Find the line below with "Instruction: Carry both" and the line with "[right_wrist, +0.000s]". Output them and the lines between, exactly, but not the pictures.

## [Data records]
-----

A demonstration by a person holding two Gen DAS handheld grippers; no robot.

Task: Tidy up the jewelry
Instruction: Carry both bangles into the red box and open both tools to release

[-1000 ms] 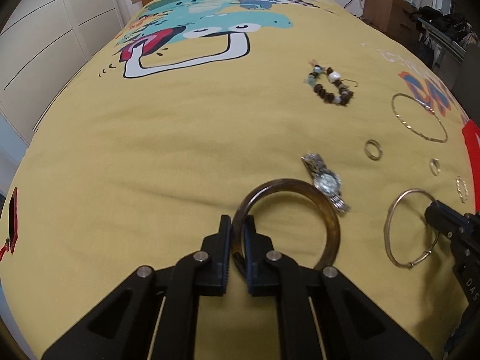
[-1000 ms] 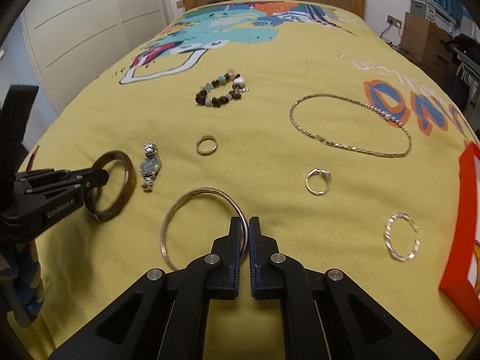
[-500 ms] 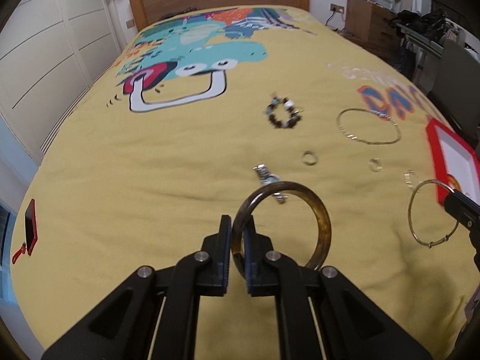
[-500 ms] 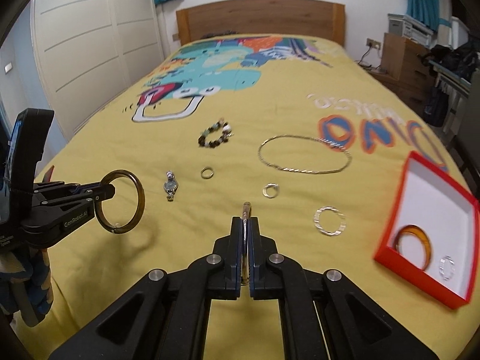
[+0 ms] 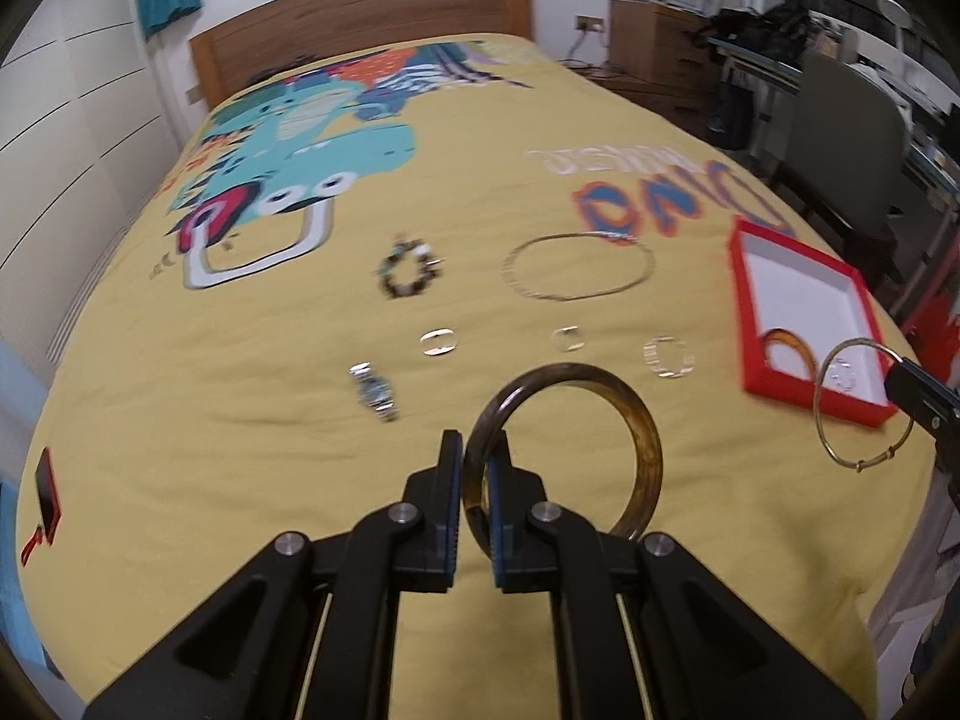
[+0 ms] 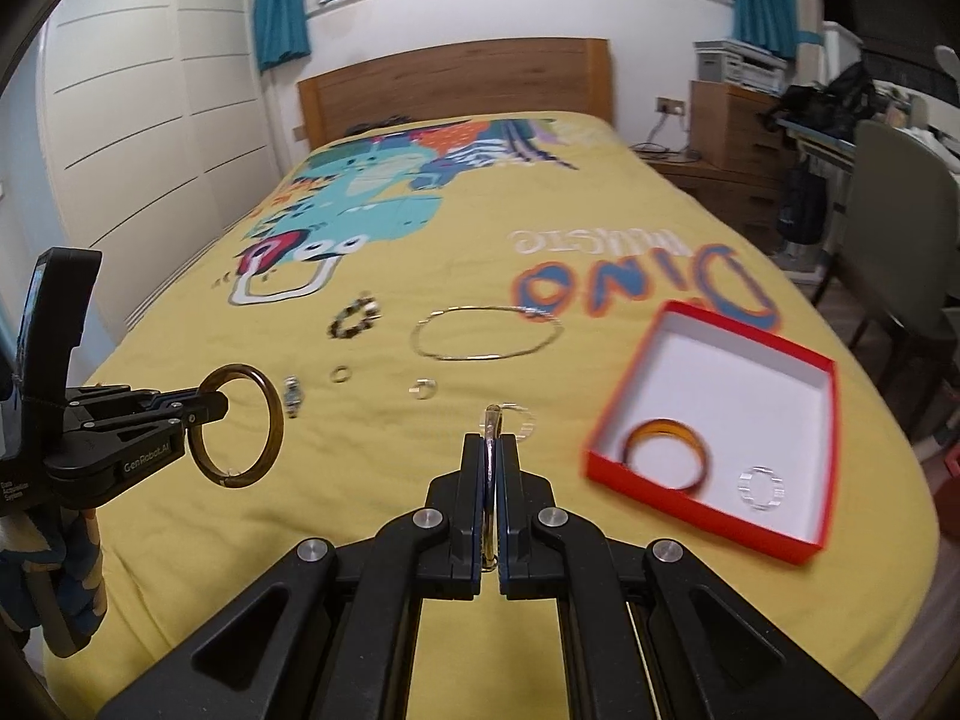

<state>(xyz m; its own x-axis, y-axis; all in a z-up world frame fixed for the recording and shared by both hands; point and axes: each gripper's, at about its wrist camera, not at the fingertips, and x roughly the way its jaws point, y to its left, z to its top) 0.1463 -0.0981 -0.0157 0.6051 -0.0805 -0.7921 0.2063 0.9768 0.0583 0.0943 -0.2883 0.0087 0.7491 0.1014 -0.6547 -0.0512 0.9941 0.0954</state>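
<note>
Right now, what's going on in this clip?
A person is sorting jewelry on a bed, a tool in each hand. The left tool is shut on a brown bangle, held up off the bedspread. The right tool is shut on a thin metal bangle, near the red box, which already holds an amber bangle and a clear ring. A watch, beaded bracelet, necklace and small rings are not yet boxed.
</note>
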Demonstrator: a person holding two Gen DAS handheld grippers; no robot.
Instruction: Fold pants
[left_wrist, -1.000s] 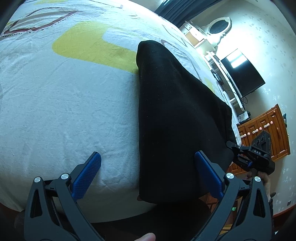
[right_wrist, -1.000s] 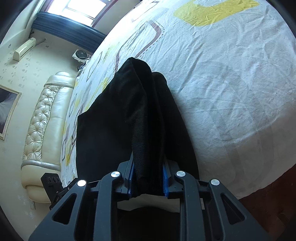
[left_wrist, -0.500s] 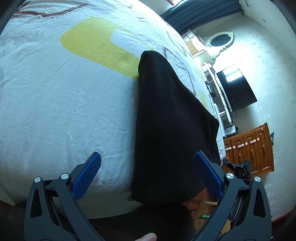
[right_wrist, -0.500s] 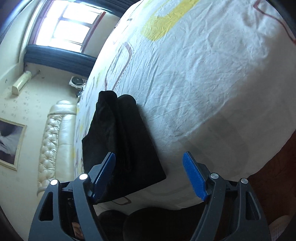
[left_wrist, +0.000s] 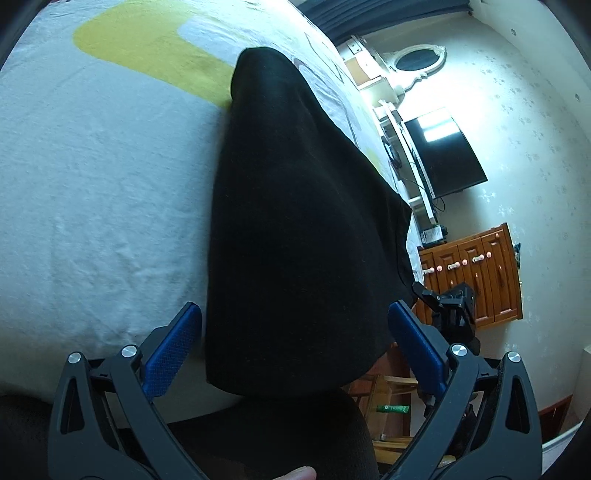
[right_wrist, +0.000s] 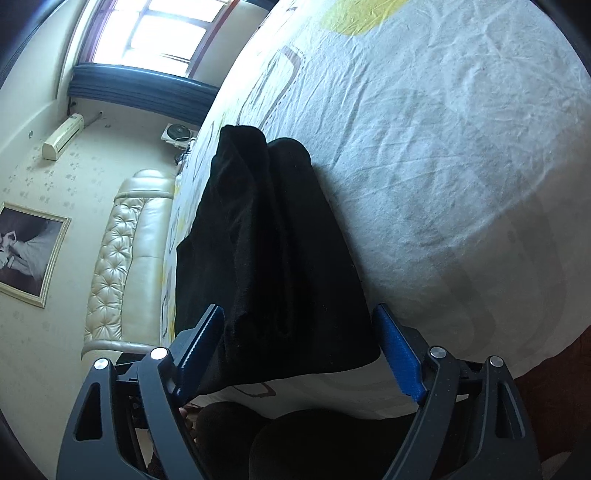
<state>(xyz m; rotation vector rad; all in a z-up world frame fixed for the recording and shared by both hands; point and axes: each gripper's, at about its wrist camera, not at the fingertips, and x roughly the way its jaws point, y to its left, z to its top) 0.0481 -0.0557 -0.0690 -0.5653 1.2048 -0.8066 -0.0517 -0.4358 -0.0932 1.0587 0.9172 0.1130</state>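
Note:
The black pants (left_wrist: 295, 221) lie folded lengthwise on the white bed sheet (left_wrist: 92, 184), their near end hanging a little over the bed's front edge. My left gripper (left_wrist: 295, 343) is open, its blue pads either side of the near end without touching it. In the right wrist view the pants (right_wrist: 273, 258) show raised folds along the top. My right gripper (right_wrist: 299, 350) is open and empty, its pads straddling the near end. The right gripper also shows in the left wrist view (left_wrist: 452, 302), beside the pants' right corner.
The sheet has yellow patches (left_wrist: 147, 48) and brown line patterns (right_wrist: 280, 85). A wall TV (left_wrist: 443, 151) and a wooden cabinet (left_wrist: 476, 273) stand to the right of the bed. A padded cream headboard (right_wrist: 122, 251) and a window (right_wrist: 155, 33) lie to the left.
My right gripper was shut on the pants' near end one second ago; it opened, let go and drew back. The pants now rest on the bed. My left gripper stayed open and moved closer.

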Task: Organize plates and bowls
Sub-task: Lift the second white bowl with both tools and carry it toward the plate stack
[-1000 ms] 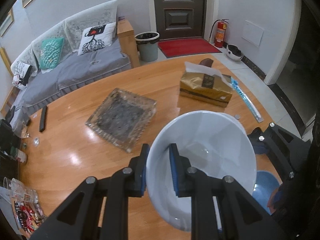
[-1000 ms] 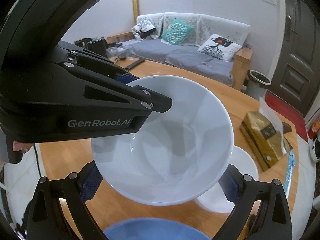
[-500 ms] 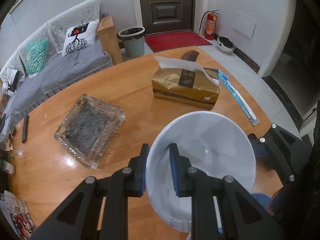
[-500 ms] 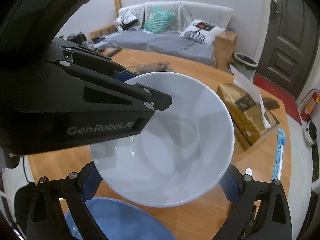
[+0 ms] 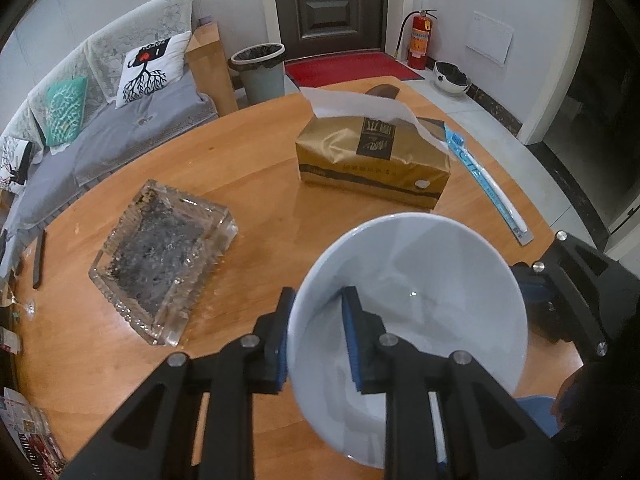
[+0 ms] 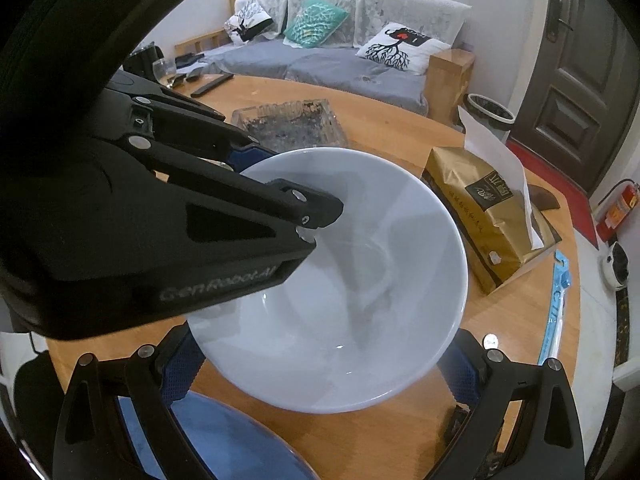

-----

## [Your solution]
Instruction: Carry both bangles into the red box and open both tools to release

[-1000 ms] 
[-1000 ms] 
[-500 ms] 
[-500 ms] 
[+0 ms] 
[+0 ms] 

<state>(xyz m; its own x-axis, y-axis; all in a z-up world frame fixed for the recording and shared by both hands; point and axes: each gripper's, at about its wrist camera, not at the fingertips, and x roughly the way its jaws point, y to its left, z to its top) 0.1463 -0.0981 -0.0157 0.6051 -0.0805 -0.7921 0.2063 0.9768 0.0583 0.0943 -0.2883 0.0087 0.7491 0.1014 -0.6547 -0.0512 0.9941 0.0954</state>
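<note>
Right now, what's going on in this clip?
A person is sorting jewelry on a bed, a tool in each hand. The left tool is shut on a brown bangle, held up off the bedspread. The right tool is shut on a thin metal bangle, near the red box, which already holds an amber bangle and a clear ring. A watch, beaded bracelet, necklace and small rings are not yet boxed.
</note>
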Demonstrator: a person holding two Gen DAS handheld grippers; no robot.
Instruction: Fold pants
[left_wrist, -1.000s] 
[right_wrist, -1.000s] 
[left_wrist, -0.500s] 
[right_wrist, -0.500s] 
[left_wrist, +0.000s] 
[right_wrist, +0.000s] 

This answer is finished.